* Given information:
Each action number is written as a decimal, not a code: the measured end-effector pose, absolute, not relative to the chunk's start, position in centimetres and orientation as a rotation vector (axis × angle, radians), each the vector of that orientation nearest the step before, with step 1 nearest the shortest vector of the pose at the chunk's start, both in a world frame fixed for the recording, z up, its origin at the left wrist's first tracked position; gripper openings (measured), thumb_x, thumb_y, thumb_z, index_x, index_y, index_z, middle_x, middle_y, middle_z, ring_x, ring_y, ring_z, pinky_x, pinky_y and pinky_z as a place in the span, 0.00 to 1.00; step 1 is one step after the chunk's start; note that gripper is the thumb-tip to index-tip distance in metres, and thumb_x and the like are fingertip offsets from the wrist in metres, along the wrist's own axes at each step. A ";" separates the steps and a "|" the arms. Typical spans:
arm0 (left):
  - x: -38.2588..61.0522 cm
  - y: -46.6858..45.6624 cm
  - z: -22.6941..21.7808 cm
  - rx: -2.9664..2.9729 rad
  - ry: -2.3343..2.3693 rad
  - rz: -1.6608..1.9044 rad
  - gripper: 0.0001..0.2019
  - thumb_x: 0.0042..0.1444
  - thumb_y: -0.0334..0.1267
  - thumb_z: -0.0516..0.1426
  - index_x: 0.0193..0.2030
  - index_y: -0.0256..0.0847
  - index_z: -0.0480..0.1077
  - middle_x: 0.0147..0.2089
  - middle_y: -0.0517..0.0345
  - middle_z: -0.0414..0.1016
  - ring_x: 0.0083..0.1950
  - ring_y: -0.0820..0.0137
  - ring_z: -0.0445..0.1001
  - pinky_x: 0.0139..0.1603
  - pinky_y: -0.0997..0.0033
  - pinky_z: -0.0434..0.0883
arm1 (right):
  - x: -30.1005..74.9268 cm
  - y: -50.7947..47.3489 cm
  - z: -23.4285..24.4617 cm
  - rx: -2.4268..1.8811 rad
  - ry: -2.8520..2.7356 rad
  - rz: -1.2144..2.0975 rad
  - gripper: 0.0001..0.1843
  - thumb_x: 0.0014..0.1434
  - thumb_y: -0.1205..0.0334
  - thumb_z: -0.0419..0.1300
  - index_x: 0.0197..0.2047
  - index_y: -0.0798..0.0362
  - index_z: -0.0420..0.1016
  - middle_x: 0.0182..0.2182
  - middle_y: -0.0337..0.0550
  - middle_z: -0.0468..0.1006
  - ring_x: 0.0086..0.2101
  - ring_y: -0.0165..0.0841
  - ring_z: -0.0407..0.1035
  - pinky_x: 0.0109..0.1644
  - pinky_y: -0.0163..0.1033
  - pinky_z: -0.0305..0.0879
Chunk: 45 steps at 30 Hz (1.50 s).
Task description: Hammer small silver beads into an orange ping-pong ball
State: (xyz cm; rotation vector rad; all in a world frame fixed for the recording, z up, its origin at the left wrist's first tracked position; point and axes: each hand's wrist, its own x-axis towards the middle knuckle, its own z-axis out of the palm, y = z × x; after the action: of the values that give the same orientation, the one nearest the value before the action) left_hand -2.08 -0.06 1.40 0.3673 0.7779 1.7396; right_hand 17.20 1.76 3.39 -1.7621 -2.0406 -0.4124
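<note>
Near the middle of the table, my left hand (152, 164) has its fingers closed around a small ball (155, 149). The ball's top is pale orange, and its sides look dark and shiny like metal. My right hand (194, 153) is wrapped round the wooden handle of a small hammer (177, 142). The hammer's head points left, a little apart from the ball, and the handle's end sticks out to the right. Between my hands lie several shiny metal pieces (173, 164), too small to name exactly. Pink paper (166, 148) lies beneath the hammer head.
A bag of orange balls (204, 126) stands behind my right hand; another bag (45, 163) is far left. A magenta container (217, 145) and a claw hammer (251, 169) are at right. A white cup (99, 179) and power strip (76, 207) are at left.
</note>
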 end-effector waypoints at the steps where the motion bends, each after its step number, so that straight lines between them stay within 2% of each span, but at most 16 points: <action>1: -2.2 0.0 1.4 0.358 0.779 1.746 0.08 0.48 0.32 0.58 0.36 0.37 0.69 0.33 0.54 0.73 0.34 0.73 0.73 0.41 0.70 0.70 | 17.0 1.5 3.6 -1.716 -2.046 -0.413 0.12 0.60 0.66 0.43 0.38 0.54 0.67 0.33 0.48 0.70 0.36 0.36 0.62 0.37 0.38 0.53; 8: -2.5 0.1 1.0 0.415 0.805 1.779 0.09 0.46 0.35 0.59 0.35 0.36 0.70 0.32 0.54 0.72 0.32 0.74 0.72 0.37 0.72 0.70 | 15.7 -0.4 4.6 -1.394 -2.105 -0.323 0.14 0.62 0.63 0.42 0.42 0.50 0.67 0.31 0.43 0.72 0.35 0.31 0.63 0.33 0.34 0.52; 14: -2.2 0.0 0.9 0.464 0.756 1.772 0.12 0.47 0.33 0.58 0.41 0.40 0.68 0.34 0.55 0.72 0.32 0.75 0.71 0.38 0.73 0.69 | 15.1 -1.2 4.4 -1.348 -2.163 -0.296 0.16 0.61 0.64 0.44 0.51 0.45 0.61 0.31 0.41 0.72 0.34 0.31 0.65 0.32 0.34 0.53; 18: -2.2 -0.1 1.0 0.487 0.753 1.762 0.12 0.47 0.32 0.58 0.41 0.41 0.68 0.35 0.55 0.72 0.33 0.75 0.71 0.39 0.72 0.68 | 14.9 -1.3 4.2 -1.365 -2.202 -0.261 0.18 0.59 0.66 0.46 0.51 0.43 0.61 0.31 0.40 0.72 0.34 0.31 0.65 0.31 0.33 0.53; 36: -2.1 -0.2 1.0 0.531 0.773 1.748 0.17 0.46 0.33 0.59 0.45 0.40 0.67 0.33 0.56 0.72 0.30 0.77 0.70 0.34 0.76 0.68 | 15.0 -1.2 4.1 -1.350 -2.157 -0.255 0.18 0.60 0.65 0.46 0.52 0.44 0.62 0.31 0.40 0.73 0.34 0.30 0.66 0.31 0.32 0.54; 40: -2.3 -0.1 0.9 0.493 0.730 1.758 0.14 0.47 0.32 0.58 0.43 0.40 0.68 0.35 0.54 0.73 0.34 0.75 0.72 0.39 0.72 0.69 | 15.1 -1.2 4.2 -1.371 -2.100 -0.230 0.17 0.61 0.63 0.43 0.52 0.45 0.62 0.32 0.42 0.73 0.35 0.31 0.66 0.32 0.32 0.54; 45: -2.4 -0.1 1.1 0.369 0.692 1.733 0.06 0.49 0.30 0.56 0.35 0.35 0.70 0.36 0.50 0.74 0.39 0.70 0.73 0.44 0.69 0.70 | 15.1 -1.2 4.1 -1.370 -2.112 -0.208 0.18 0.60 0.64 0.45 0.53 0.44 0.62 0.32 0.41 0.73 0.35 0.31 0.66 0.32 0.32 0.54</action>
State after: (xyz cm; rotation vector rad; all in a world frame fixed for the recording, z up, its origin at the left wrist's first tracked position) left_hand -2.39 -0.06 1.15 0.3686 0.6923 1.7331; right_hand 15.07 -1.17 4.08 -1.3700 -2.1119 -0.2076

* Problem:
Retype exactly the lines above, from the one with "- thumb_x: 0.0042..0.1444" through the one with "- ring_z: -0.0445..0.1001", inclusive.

* Solution to this problem:
  - thumb_x: 0.0042..0.1444
  - thumb_y: -0.0334..0.1267
  - thumb_z: -0.0516..0.1426
  - index_x: 0.0193..0.2030
  - index_y: -0.0256..0.0847
  - index_z: -0.0480..0.1077
  - middle_x: 0.0147..0.2089
  - middle_y: -0.0517..0.0345
  - middle_z: -0.0414..0.1016
  - ring_x: 0.0083..0.1950
  - ring_y: -0.0820..0.0137
  - ring_z: -0.0445..0.1001

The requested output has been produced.